Les réseaux sociaux, pierre angulaire des opérations d’influence et d’intoxication


Vingt-neuf juillet 2022 : Hilary Taylor, l’influenceuse américaine (2,5 millions d’abonnés sur TikTok) qui s’est fait connaître en se filmant avec les animaux qu’elle héberge dans sa ferme de Floride, se lève en panique. Sur Twitter, elle voit défiler des centaines de messages de condoléances pleurant la mort d’Emmanuel, l’émeu qu’elle élève depuis des années. Star des réseaux sociaux, les vidéos dans lesquelles l’animal tient la vedette font des millions de visionnages.

La rumeur de sa disparition est un petit événement, à l’échelle mondiale, pour les amateurs de mèmes et d’animaux. En Slovaquie par exemple, le #RIP_Emmanuel (« repose en paix Emmanuel ») se hisse parmi les tendances de Twitter, les mots-clés les plus utilisés ce jour-là, avec 1 346 tweets consacrés à l’émeu. Au saut du lit, Hilary Taylor se précipite vers l’enclos. « Il m’attendait à la porte, tout à fait vivant et prêt à se faire câliner. “EMMANUEL N’EST PAS MORT” », écrit-elle alors sur Twitter, soulagée. Le message accumulera plus de 37 000 likes.

Le Monde et ses partenaires du consortium Forbidden Stories, qui ont enquêté durant plusieurs mois sur l’officine israélienne de désinformation « Team Jorge », ont, depuis, présenté leurs excuses à Mme Taylor : la rumeur visant Emmanuel était une démonstration, réalisée par Team Jorge pour trois journalistes du consortium (Frédéric Métézeau de Radio France, Gur Megiddo de TheMarker et Omer Benjakob de Haaretz), qui se sont fait passer pour des intermédiaires d’un potentiel client français. C’est cette entreprise spécialisée dans la manipulation qui a fait en sorte que des centaines de comptes Twitter diffusent le mot-clé #RIP_Emmanuel, afin de montrer la puissance de son réseau de faux comptes, gérés par un outil appelé « AIMS » (pour « Advanced Impact Media Solutions », soit « solutions avancées pour impact médiatique »). Grâce à ce dernier, ils revendiquent posséder 39 000 « avatars », de faux profils pouvant disposer de comptes sur plusieurs réseaux sociaux ou services en ligne.

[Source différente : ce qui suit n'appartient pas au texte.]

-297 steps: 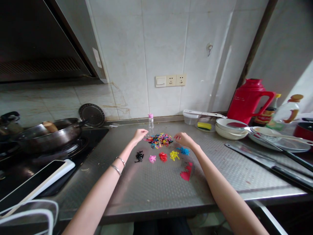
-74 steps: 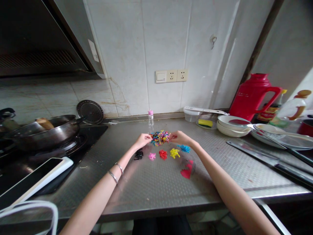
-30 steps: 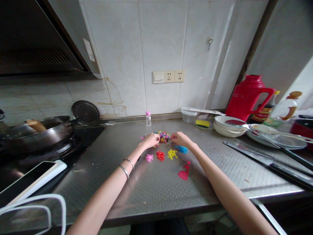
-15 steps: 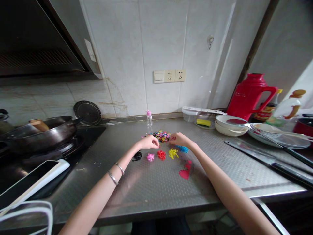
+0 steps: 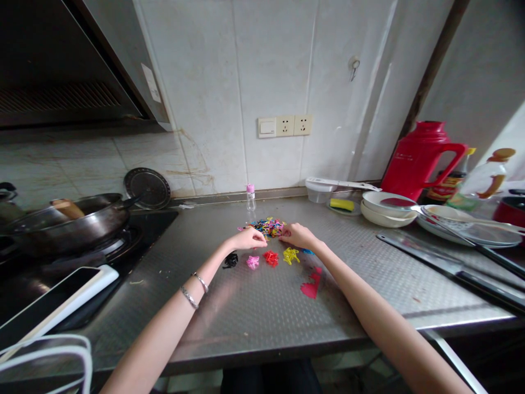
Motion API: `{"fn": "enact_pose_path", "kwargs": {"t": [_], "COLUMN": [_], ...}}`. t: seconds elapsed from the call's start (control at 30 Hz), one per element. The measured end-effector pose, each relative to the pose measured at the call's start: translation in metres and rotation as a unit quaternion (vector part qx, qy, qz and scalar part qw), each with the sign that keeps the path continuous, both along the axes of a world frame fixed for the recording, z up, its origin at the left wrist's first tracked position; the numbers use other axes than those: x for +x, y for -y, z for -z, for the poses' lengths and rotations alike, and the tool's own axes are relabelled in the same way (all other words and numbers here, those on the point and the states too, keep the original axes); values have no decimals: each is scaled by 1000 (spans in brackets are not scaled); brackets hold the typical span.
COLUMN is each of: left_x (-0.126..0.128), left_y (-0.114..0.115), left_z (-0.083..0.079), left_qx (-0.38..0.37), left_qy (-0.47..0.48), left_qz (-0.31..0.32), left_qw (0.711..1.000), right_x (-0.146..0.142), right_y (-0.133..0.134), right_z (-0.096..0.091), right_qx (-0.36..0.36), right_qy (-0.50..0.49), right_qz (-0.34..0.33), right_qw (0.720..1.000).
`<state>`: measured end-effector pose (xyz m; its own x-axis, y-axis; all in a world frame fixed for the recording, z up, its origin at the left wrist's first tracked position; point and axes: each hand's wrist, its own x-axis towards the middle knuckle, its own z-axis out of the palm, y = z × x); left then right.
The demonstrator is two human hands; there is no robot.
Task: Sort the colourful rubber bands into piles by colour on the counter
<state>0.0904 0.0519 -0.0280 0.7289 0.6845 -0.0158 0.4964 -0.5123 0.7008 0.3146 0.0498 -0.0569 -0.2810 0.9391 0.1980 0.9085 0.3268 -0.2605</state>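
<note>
A mixed heap of small multicoloured rubber bands point(image 5: 266, 225) lies on the metal counter. At its front left edge is my left hand point(image 5: 249, 238), thumb and fingers pinched together; a speck of red shows below them, but what they hold is too small to name. My right hand point(image 5: 297, 235) touches the heap's right side, its fingertips closed among the bands. Sorted by colour in front are a black pile point(image 5: 230, 260), a pink pile point(image 5: 252, 262), a red pile point(image 5: 270, 258) and a yellow pile point(image 5: 291, 255). The blue pile point(image 5: 308, 251) is mostly hidden behind my right wrist.
A clear bottle with a pink cap point(image 5: 250, 197) stands behind the heap. Torn pink-red scraps point(image 5: 311, 283) lie nearer me. To the right are bowls point(image 5: 388, 213), a knife point(image 5: 422, 254) and a red thermos point(image 5: 418, 161); at left, a pan point(image 5: 77, 221) on the stove.
My right hand has shifted slightly left into the heap, and its wrist now covers more of the blue pile. My left hand has barely moved.
</note>
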Motion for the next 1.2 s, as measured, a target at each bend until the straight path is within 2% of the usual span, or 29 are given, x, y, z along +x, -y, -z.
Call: {"fn": "enact_pose_path", "kwargs": {"t": [0.43, 0.73, 0.9, 1.2], "left_x": [-10, -18, -20, -17], "left_y": [-8, -25, -28, -28], "left_z": [0, 13, 17, 20], "left_qx": [27, 28, 35, 38], "left_qy": [62, 106, 104, 114], "left_qz": [-104, -183, -195, -191], "left_qw": [992, 977, 975, 974], "right_x": [2, 19, 27, 21], "right_y": [-3, -11, -15, -15], "right_z": [3, 0, 0, -9], "right_qx": [-4, -12, -23, 41], "right_qy": [-4, -35, -75, -150], "right_qz": [-1, 4, 1, -35], "right_qw": [1000, 999, 997, 987]}}
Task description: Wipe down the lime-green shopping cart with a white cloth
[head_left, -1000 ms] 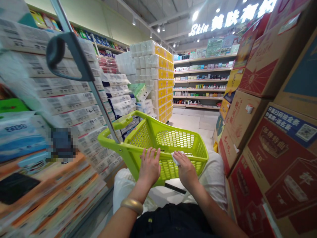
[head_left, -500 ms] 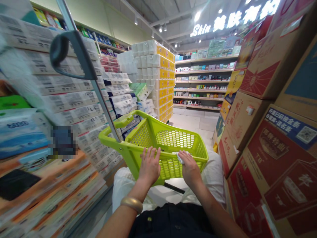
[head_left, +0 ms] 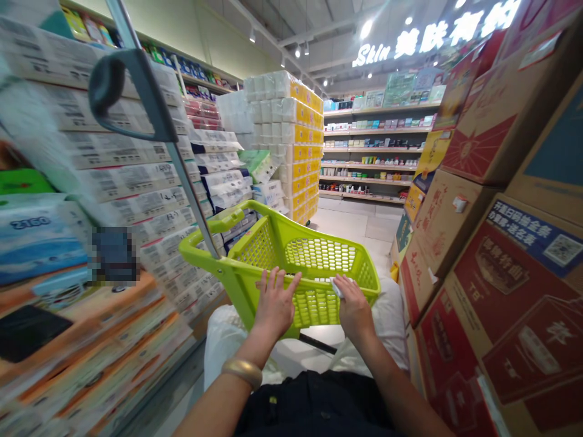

« Story Killers », enquête sur les mercenaires de la désinformation

Durant plusieurs mois, une vingtaine de rédactions, dont celle du Monde, ont enquêté, au sein du consortium Forbidden Stories, sur les entreprises spécialisées dans les manipulations d’opinions publiques et la diffusion de fausses informations. Dans le cadre de ce projet baptisé « Story Killers », trois journalistes du consortium ont notamment pu participer, en se faisant passer pour des intermédiaires d’un potentiel client français, à plusieurs rendez-vous avec des officines vendant des outils d’influence « clés en main ».

Cette enquête a notamment permis de révéler l’existence de « Team Jorge », une très discrète société israélienne qui revendique son ingérence dans plusieurs dizaines d’élections à travers le monde. Elle offre à ses clients un arsenal de services illégaux, depuis le piratage des boîtes e-mail et messageries privées d’adversaires jusqu’à la diffusion massive de campagnes d’influence grâce à un gigantesque réseau de faux comptes sur les réseaux sociaux.

Les révélations du consortium sur Team Jorge sont un exemple de plus de la compétition permanente qui se joue, depuis plusieurs années, entre, d’un côté, les principaux opérateurs de plates-formes et réseaux sociaux et, de l’autre, les acteurs qui souhaitent abuser de ces grandes agoras numériques. Meta, Twitter, Google, Reddit… Toutes ne connaissent que trop bien les enjeux de la lutte contre les opérations d’influence.

Relative impunité

Meta, la maison mère de Facebook, publie depuis 2019 des rapports réguliers sur les « comportements inauthentiques coordonnés », c’est-à-dire des manipulations le plus souvent politiques s’appuyant sur de vastes réseaux de faux comptes. Certains Etats eux-mêmes ont un intérêt évident à lutter contre ces nouvelles opérations d’influence, en témoignent les images régulièrement publiées par les autorités ukrainiennes et montrant le démantèlement des « fermes à trolls » russes, ou exhibant des dispositifs artisanaux composés de centaines de cartes SIM utilisées pour ouvrir des faux comptes sur les réseaux sociaux.